Jones v. United States Parole Commission

860 F. Supp. 2d 16
CourtDistrict Court, District of Columbia
DecidedMay 16, 2012
DocketCivil Action No. 2011-0935
StatusPublished
Cited by11 cases

This text of 860 F. Supp. 2d 16 (Jones v. United States Parole Commission) is published on Counsel Stack Legal Research, covering District Court, District of Columbia primary law. Counsel Stack provides free access to over 12 million legal documents including statutes, case law, regulations, and constitutions.

Bluebook
Jones v. United States Parole Commission, 860 F. Supp. 2d 16 (D.D.C. 2012).

Opinion

MEMORANDUM OPINION

AMY BERMAN JACKSON, District Judge.

This matter is before the Court on the defendants’ motion to dismiss. For the reasons discussed below, the motion will be granted.

I. BACKGROUND

Theodore Wrenn (“plaintiff’) was convicted in the Superior Court of the District *18 of Columbia on one count of first degree child sexual abuse. Mem. of P. & A. in Supp. of Defs.’ Mot. to Dismiss (“Defs.’ Mem.”), Ex. J (Judgment and Commitment/Probation Order, United States v. Wrenn, No. F5502-98 (D.C.Super.Ct. Feb. 25, 1999)). Plaintiff describes the underlying offense as follows:

48. That on or about March 1998, Plaintiff entered his sister’s house in a drunkard state and high on drugs. He noticed his twelve year old daughter lying on the floor, sleeping.
49. Plaintiff had begun rubbing on his daughter’s hands and legs when his niece entered the room.
50. Plaintiff was lain [sic] prostrate on top of his daughter.
51. Plaintiffs niece threatened calling the police under the fear factor of when she too had been sexually abused by her father.
52. Plaintiff ran from the house, immediately, and went to his brother’s house.
53. July 29, 1998, marshals arrested Plaintiff and he was charged with First Degree Sexual Abuse of a minor....

Compl. at 23-24 (page numbers designated by the Court). 2 In February of 1999, the Superior Court imposed a five to 15 year term of imprisonment. Defs.’ Mem., Ex. J.
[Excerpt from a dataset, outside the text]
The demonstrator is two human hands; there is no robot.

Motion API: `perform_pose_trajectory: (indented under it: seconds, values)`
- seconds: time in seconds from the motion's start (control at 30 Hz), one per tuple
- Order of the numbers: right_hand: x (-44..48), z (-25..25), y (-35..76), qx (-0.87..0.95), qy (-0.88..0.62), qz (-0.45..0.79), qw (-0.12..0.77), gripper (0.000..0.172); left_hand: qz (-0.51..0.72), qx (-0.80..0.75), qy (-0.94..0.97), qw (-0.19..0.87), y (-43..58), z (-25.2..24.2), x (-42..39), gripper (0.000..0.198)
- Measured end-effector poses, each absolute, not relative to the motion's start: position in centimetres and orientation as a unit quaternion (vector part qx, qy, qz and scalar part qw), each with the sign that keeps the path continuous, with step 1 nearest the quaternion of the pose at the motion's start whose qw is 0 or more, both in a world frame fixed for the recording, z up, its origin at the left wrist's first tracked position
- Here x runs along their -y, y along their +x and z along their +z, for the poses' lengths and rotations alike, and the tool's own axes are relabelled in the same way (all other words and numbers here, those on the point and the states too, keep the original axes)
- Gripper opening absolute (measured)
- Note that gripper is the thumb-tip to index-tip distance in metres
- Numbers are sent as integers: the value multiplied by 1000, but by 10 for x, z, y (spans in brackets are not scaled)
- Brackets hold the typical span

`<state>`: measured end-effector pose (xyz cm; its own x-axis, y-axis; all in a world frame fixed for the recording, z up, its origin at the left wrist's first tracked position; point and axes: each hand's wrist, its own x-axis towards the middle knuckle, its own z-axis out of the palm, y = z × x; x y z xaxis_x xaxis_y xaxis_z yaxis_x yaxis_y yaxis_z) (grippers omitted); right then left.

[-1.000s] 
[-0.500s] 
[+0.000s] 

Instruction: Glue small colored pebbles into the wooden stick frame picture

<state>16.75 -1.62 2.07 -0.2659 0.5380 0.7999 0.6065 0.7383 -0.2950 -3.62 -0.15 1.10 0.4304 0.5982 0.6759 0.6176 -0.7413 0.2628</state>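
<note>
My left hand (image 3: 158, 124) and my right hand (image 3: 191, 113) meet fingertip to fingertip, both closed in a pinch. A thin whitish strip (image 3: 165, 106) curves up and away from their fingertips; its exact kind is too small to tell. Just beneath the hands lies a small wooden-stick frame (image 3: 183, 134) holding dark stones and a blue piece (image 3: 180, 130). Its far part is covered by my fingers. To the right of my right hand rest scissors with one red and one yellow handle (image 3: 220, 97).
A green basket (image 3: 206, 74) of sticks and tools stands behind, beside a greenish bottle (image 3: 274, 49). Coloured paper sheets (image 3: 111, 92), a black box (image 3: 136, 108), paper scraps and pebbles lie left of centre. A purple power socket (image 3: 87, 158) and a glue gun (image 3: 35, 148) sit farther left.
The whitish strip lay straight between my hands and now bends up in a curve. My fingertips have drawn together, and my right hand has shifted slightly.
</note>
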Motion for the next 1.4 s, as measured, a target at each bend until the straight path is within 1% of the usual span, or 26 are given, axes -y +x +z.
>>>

By the time of the plaintiffs initial parole hearing on June 5, 2003, see Defs.’ Mem., Ex. K (D.C. Adult Initial Hearing Summary dated June 5, 2003) at 1, the District of Columbia Board of Parole (“Board”) had been abolished, and the United States Parole Commission (“USPC”) had assumed jurisdiction to make parole decisions for District of Columbia Code offenders, see D.C.Code § 24-131. The hearing examiner deemed the plaintiff “an extremely dangerous individual in as much as he had the capacity to have sexual intercourse with his own 11 year old daughter on three separate occasions prior to the instant offense.” Id., Ex. K at 2. He applied the parole guidelines promulgated by the USPC (“2000 Guidelines”) and recommended an upward departure from the guidelines. Id. The USPC concurred:

After consideration of all factors and information presented, a decision above the Total Guideline Range is warranted because you are a more serious risk than indicated by your Base Point Score. You admitted during the hearing that you had sexually abused your daughter on 3 occasions prior to the instant offense. During the hearing, you attempted to mitigate your commission of the offense. During your incarceration, you have not participated in any programs related to your offense that would make you less of a risk to the community if released. In addition, you abused a position of trust to commit this offense. Abuse of a position of trust was not considered in the computation of the base point score. These factors make you a more serious risk to the community if released on parole at this time.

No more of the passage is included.